Location
- Goldthorpe Road Goldthorpe, South Yorkshire, S63 9EW England
- Coordinates: 53°31′44″N 1°18′19″W﻿ / ﻿53.52890°N 1.30526°W

Information
- Type: Academy
- Local authority: Barnsley
- Trust: Astrea Academy Trust
- Department for Education URN: 146501 Tables
- Ofsted: Reports
- Head teacher: Emma Glover
- Gender: Coeducational
- Age: 11 to 16
- Enrolment: 1,157
- Houses: 4
- Former names: Dearneside Secondary Modern School Dearneside Comprehensive School (until August 1991) The Dearne High School (September 1991–August 2008) The Dearne High – A Specialist Humanities College (September 2008–December 2010) The Dearne Advanced Learning Centre (January 2011–January 2019)
- Website: https://www.astreadearne.org/

= Astrea Academy Dearne =

English school of humanities

Astrea Academy Dearne (legal name The Dearne Academy) is a coeducational secondary school located in the Dearne Valley, Barnsley, South Yorkshire, England.

It caters mainly for pupils from the Goldthorpe, Thurnscoe and Bolton-on-Dearne areas of Barnsley. It currently has around 1,157 pupils aged 11–16 years.

==History==
The school was previously known as Dearneside Secondary Modern and then Dearneside Comprehensive School until its merger with Thurnscoe Comprehensive School to create The Dearne High School in September 1991. It received specialist humanities status in 2008 making it The Dearne High – A Specialist Humanities College.

In 2007 the percentage of pupils gaining five A* to C grades rose 18% to 54%, but in 2008 the school was one of eight schools in Barnsley to be told by the government that they were not meeting national targets on the number of pupils gaining five A*–C GCSEs. In 2008 the school published a book of short stories, Out of the Shadows: An Anthology of Fantasy Stories, which sold in high street stores and was among the top three fantasy books on Amazon, and in 2009 pupils at the school produced a graphic novel called Fools Gold.

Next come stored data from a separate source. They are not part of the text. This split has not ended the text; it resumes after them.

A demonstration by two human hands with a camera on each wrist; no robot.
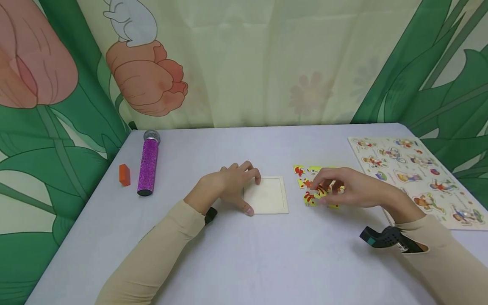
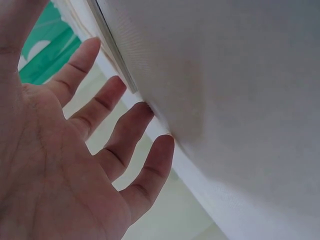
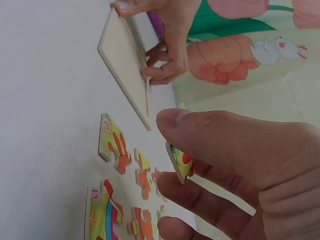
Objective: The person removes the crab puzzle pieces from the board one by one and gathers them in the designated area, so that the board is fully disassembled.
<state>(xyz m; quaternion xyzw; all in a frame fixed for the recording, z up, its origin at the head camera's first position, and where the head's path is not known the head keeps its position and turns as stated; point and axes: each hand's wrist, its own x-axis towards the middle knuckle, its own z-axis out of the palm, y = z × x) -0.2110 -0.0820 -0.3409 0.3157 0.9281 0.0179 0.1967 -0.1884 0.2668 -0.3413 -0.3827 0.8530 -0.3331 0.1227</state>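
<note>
My left hand [image 1: 235,184] holds the left side of a pale wooden puzzle tray [image 1: 271,197], which has a raised border. Its thumb is at the near left corner, and bent fingers reach the far edge. In the left wrist view its fingers [image 2: 132,132] are spread beside the tray's thin edge. Over a cluster of yellow, red and green puzzle pieces [image 1: 299,170], my right hand [image 1: 354,186] is raised. Between its thumb and finger it pinches one puzzle piece [image 3: 181,162], seen nearly edge-on in the right wrist view. The right hand hides part of the cluster in the head view.
A large picture board [image 1: 406,176] with printed figures lies at the right of the white table [image 1: 244,258]. At the left are a purple glittery microphone [image 1: 148,163] and an orange block [image 1: 124,175]. A printed curtain [image 1: 244,63] hangs behind.
</note>
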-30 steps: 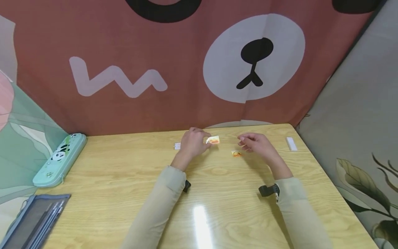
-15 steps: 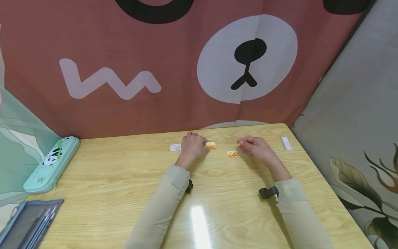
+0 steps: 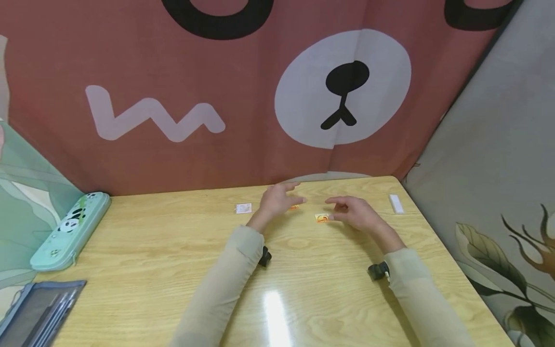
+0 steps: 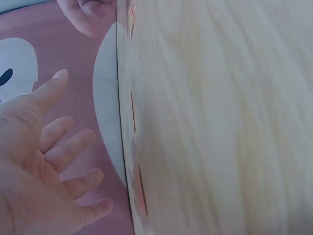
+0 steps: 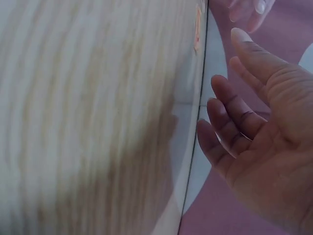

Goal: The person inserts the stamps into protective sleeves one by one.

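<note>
My left hand [image 3: 279, 200] hovers above the back of the table, fingers spread and holding nothing. Beneath its thumb an orange and white card [image 3: 295, 207] lies flat, partly hidden. In the left wrist view the left palm and loosely bent fingers [image 4: 80, 152] show nothing between them. My right hand [image 3: 353, 211] is just right of a second orange and white card [image 3: 322, 218], its thumb tip overlapping the card's edge in the head view. Its fingers are loosely bent with nothing between them in the right wrist view. A pale pinkish card [image 3: 244, 208] lies left of the left hand.
A white block like an eraser [image 3: 396, 204] lies at the table's back right. A mint panda pencil case [image 3: 71, 231] and a mesh pouch of pens [image 3: 43, 311] lie along the left side. A red curtain with a bear print [image 3: 243, 159] hangs behind the table [image 3: 143, 260].
The left hand lowered its orange card onto the table, let go and rose off it, uncovering the pale card. The right hand's fingers have spread and its thumb moved toward the nearer card.
</note>
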A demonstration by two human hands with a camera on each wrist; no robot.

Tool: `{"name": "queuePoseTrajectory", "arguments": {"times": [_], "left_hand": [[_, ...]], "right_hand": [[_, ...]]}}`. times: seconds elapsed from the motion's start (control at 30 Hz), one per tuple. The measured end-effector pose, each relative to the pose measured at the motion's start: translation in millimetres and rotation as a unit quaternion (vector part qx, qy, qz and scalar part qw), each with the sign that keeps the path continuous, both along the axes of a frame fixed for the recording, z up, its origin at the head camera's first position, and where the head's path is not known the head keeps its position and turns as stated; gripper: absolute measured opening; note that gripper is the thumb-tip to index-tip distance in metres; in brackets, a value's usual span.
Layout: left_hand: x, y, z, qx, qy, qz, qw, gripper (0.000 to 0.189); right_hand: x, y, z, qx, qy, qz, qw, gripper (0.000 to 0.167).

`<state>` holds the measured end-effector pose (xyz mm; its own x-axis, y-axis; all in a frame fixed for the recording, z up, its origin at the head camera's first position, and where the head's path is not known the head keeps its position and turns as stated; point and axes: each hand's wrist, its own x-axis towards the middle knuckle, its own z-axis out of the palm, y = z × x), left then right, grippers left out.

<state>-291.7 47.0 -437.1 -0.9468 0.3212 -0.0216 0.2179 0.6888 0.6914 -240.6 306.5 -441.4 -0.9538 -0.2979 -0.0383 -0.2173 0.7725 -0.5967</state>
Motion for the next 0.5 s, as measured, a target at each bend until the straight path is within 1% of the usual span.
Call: {"name": "queuePoseTrajectory", "arguments": {"times": [0.13, 0.27, 0.37, 0.43, 0.5], "left_hand": [[-0.6, 14.0, -1.3, -0.003, 0.001, 0.005, 1.0, 0.054], [-0.1, 27.1, -1.9, -0.049, 0.024, 0.021, 0.9983, 0.044], [0.1, 36.2, -3.0, -0.083, 0.037, 0.028, 0.9955, 0.04], [0.6, 41.9, -3.1, -0.095, 0.04, 0.027, 0.9943, 0.039], [1.0, 47.7, -2.6, -0.104, 0.04, 0.022, 0.9935, 0.04]], "right_hand": [[-3.4, 2, -6.2, 0.016, -0.005, 0.006, 0.9998, 0.046], [-7.0, 0, -10.0, 0.018, -0.006, 0.012, 0.9997, 0.044], [-8.2, -2, -9.4, 0.021, -0.009, 0.017, 0.9996, 0.042], [-8.7, -3, -8.7, 0.026, -0.011, 0.016, 0.9995, 0.041], [-9.3, -4, -8.2, 0.035, -0.004, 0.021, 0.9992, 0.04]]}}
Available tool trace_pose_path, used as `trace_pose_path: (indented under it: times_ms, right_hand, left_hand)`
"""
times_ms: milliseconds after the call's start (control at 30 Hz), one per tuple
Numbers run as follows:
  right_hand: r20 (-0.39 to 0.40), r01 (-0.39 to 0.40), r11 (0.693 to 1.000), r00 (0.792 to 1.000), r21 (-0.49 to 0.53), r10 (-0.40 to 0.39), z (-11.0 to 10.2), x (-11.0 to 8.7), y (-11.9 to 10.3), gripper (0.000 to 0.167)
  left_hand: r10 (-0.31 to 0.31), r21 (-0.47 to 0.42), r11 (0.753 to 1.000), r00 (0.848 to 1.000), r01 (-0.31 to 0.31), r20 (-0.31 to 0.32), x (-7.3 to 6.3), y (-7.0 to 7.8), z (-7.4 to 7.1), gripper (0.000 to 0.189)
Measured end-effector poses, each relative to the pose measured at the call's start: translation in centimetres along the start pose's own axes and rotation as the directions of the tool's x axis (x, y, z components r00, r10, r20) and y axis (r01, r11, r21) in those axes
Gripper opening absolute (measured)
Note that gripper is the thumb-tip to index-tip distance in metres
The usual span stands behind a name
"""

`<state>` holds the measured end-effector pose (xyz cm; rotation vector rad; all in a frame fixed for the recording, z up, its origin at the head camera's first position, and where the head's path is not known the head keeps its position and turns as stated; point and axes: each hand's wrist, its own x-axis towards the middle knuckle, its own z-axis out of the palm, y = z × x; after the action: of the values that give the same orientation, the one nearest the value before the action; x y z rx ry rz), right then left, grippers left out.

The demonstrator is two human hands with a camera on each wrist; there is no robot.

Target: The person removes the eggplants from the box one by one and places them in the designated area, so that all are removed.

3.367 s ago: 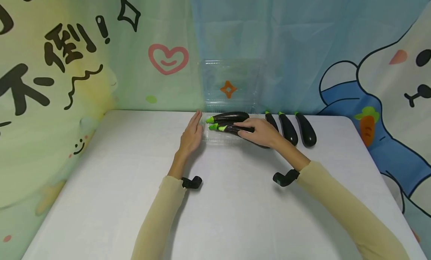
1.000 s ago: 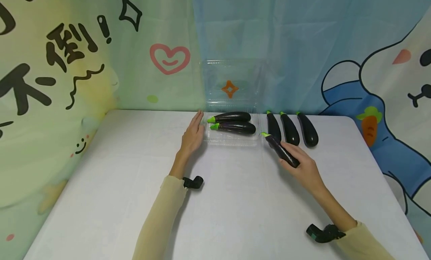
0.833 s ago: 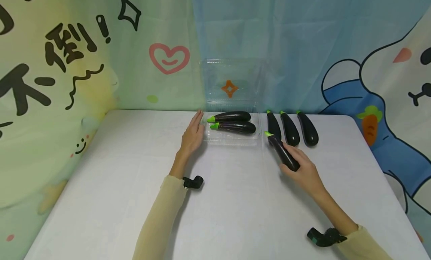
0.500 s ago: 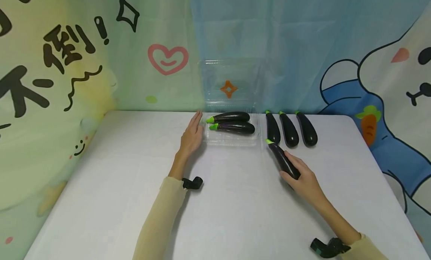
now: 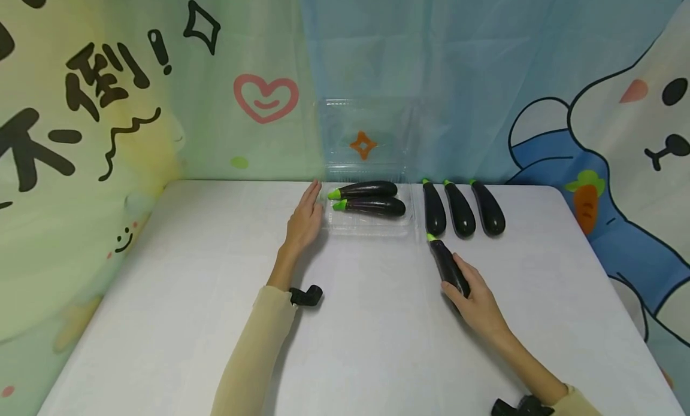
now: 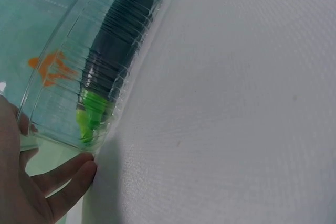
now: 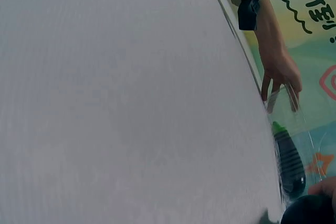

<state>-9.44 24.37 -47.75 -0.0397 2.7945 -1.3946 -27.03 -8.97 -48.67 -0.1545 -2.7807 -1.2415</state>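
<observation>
In the head view my right hand [image 5: 477, 299] grips a dark purple eggplant [image 5: 448, 263] by its thick end, its green stem pointing away. That stem end lies close to the nearest of three eggplants [image 5: 434, 209] in a row. My left hand [image 5: 304, 220], fingers straight, rests against the left side of an open clear plastic box [image 5: 372, 227]. Two eggplants [image 5: 372, 206] lie side by side in the box, stems left. The left wrist view shows the left fingers [image 6: 73, 184] touching the box's end wall. At the right wrist view's bottom corner, the held eggplant [image 7: 310, 212] is partly cut off.
The box's raised clear lid [image 5: 366, 120] leans near the printed backdrop [image 5: 463, 75]. Two more eggplants [image 5: 460, 209] of the row lie toward the right on the white table [image 5: 366, 344]. The table's far edge runs right behind the box.
My right hand has carried one eggplant out of the box, rightward and then nearer to me, turning its stem away from me. The left hand has stayed at the box.
</observation>
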Motion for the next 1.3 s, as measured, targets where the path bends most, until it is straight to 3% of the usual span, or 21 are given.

A new school building was constructed during 2010 next to the existing school for £29 million as part of Barnsley Council's "Building Schools for the Future" project, and the new site opened in January 2011 as The Dearne Advanced Learning Centre.

In 2011 the school was one of two in the country to send pupils to a remembrance event in Ypres, Belgium, as part of the Royal British Legion's Poppy Travel scheme. The school was awarded £50,000 in 2011 by the Heritage Lottery Fund.

Previously a community school administered by Barnsley Metropolitan Borough Council, in February 2019 Dearne Advanced Learning Centre converted to academy status, sponsored by Astrea Academy Trust. The school's legal name is The Dearne Academy, but it uses the name Astrea Academy Dearne publicly.

Thurnscoe Comprehensive School was a coeducational community comprehensive school in Thurnscoe which was founded in 1970.